Go through the listing below and write out exactly the lines from the one that mentions "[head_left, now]" through the one that mentions "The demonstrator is", minus the pictures.

───── Data segment

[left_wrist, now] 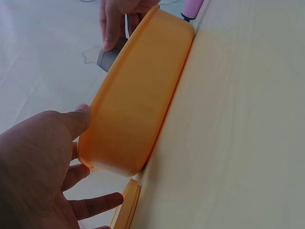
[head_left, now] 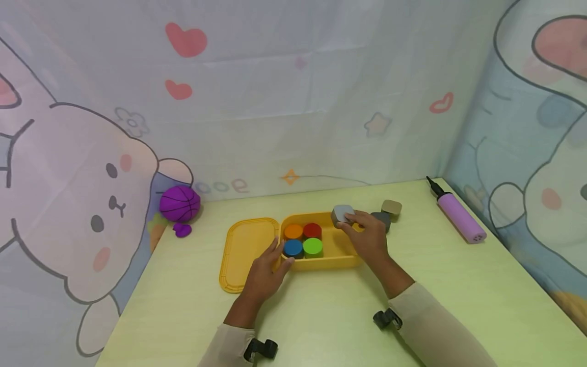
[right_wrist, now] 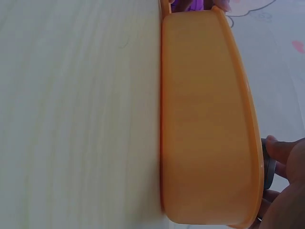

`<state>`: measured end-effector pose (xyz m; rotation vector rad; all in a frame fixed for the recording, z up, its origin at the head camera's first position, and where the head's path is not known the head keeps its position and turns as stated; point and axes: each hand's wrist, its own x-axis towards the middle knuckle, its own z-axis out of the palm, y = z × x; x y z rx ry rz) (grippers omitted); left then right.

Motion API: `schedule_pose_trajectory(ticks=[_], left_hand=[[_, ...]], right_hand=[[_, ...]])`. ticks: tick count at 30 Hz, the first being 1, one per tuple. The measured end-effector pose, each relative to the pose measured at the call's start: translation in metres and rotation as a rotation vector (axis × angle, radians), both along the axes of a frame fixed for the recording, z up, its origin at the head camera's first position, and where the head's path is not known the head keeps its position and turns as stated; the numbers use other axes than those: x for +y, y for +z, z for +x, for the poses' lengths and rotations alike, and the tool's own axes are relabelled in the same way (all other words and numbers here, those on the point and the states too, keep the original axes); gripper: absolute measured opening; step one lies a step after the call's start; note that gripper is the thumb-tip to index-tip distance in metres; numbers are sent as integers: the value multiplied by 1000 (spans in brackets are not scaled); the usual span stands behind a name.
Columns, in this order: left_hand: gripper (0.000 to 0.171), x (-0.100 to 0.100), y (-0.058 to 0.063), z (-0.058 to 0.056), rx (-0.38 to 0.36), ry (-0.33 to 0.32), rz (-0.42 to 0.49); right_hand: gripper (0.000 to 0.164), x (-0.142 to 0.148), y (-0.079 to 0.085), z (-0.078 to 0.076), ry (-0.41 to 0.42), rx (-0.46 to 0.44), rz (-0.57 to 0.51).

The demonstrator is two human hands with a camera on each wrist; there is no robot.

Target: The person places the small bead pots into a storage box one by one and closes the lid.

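Observation:
A yellow box (head_left: pixel 325 263) stands on the table. In its left half sit an orange round piece (head_left: pixel 293 232), a red one (head_left: pixel 312 231), a blue one (head_left: pixel 293 248) and a green one (head_left: pixel 313 247). My left hand (head_left: pixel 266 275) holds the box by its near left corner, thumb (left_wrist: pixel 82 117) at the rim and some fingers round the end; the others spread out below. Over the box's right half, my right hand (head_left: pixel 370 240) pinches a grey rounded block (head_left: pixel 341 214) between thumb and fingers. The block is tilted close to the far rim.
A yellow lid (head_left: pixel 249 255) lies left of the box. A dark grey block (head_left: pixel 382 221) and a tan block (head_left: pixel 392 206) are behind the right hand. At the back left are a purple ball (head_left: pixel 180 204) and a small purple piece (head_left: pixel 182 230). A pink hand pump (head_left: pixel 460 216) lies far right.

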<state>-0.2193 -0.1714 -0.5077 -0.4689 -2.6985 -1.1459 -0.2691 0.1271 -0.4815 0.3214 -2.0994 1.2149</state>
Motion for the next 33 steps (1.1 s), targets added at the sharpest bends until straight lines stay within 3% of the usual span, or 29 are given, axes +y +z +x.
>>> schedule_pose_trajectory(ticks=[6, 12, 27, 33], left_hand=[[66, -1, 0, 1, 0, 4, -9], [65, -1, 1, 0, 5, 2, -8], [65, 0, -1, -1, 2, -1, -15], [65, 0, -2, 0, 5, 0, -8]], right_hand=[[38, -9, 3, -2, 15, -151, 7], [39, -18, 5, -6, 19, -284, 90], [36, -21, 9, -13, -20, -421, 193], [29, -21, 7, -16, 3, -494, 264]])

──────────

= Response =
[head_left, now] 
[right_wrist, now] 

`<state>`: measured end-effector pose (xyz m; rotation vector rad; all in a frame fixed for the recording, z up, its origin at the head camera's first position, and where the head's path is not known the head keeps its position and turns as stated; point and axes: each hand's wrist, its own x-axis towards the middle knuckle, its own z-axis out of the palm, y = z × x; x y z rx ry rz) (grippers omitted); left then right.

Motion API: `schedule_pose_trajectory(ticks=[_], left_hand=[[_, ...]], right_hand=[[_, ...]])`. ticks: tick count at 30 Hz, the first being 1, one per tuple. The measured end-effector pose, each relative to the pose measured at the call's start: translation in metres and rotation as a rotation vector (axis × angle, radians), both along the axes of a frame fixed for the recording, z up, its origin at the head camera's first position, and where the head's path is not known the head keeps its position and turns as stated; the numbers use other axes than those: x for +y, y for +z, z for +x, for the poses' lengths and rotations alike, and the tool's own axes are relabelled in the same way (all other words and numbers here, those on the point and the states too, keep the original axes); gripper: absolute measured opening; step one lies a step after the call's start; note that gripper is the thumb-tip to index-tip distance in metres; numbers are sent as integers: the value multiplied by 1000 (spans in brackets are not scaled); the usual span stands behind a name.
Columns, in this order: left_hand: gripper (0.000 to 0.171), x (-0.100 to 0.100), y (-0.058 to 0.063), z (-0.058 to 0.056), rx (-0.38 to 0.36), ry (-0.33 to 0.32), rz (-0.42 to 0.49); right_hand: gripper (0.000 to 0.164), x (-0.142 to 0.148), y (-0.079 to 0.085), z (-0.078 to 0.076), ry (-0.41 to 0.42), rx (-0.46 to 0.44), rz (-0.57 to 0.51).

The demonstrator is two human hands with a camera on each wrist; there is no robot.

Here is where the answer stops.